Dataset records -
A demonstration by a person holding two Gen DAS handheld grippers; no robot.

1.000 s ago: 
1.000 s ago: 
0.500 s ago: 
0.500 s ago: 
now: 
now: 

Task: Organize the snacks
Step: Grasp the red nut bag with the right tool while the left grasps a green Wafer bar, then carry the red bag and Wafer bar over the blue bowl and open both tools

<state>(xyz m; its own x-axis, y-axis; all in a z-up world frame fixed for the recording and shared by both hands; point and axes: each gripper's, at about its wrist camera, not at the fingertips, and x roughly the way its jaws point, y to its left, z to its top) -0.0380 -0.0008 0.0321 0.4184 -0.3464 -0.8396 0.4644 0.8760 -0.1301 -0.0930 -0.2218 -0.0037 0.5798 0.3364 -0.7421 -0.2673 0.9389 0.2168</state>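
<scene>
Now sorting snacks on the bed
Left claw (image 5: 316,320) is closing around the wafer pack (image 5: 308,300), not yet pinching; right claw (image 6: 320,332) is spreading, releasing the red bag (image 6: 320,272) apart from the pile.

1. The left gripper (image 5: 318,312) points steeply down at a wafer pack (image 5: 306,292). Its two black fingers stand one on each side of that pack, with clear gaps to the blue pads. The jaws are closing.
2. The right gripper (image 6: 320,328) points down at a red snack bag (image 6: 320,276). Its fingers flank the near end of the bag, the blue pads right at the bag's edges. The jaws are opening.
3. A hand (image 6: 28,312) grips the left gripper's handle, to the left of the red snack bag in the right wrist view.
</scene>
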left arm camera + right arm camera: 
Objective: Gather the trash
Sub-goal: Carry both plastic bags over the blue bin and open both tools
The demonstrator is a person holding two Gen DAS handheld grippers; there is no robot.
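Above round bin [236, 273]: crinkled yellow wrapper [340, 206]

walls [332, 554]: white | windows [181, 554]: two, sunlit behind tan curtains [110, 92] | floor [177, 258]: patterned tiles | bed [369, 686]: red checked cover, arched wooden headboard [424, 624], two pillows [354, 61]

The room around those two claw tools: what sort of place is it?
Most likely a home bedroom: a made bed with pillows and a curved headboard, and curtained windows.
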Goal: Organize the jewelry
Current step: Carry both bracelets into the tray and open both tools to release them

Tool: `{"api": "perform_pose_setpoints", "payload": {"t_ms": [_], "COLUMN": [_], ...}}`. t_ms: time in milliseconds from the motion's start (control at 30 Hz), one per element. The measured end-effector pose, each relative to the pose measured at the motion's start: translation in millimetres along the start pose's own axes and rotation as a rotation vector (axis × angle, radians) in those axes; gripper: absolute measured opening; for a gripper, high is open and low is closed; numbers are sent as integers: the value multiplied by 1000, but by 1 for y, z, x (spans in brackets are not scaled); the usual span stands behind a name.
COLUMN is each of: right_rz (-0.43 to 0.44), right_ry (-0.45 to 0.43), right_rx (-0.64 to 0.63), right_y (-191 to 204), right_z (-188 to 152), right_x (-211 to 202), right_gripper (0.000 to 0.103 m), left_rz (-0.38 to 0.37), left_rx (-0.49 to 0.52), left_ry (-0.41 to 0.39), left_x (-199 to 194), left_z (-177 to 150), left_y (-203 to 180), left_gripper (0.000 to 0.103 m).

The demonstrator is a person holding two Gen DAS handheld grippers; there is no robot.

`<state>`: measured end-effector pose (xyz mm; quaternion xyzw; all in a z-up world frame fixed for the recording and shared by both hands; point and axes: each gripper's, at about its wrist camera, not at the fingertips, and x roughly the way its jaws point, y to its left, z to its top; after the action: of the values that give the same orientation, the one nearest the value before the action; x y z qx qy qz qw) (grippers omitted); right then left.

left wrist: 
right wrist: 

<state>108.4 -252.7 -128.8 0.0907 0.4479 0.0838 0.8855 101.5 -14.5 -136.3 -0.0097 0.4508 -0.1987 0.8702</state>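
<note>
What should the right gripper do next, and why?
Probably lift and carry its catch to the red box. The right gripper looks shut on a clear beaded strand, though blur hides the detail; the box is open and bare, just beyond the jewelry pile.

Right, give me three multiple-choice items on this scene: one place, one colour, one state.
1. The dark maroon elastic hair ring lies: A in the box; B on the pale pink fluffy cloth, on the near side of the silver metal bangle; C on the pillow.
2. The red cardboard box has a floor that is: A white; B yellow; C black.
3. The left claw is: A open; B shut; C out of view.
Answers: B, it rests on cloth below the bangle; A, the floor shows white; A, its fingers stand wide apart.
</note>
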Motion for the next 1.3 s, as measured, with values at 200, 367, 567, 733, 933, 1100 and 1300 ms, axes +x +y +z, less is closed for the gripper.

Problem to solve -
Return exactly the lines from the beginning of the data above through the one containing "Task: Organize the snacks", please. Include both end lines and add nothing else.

Solution to the exercise -
A demonstration by a person holding two Gen DAS handheld grippers; no robot.

1.000 s ago: 
1.000 s ago: 
0.500 s ago: 
0.500 s ago: 
now: 
now: 

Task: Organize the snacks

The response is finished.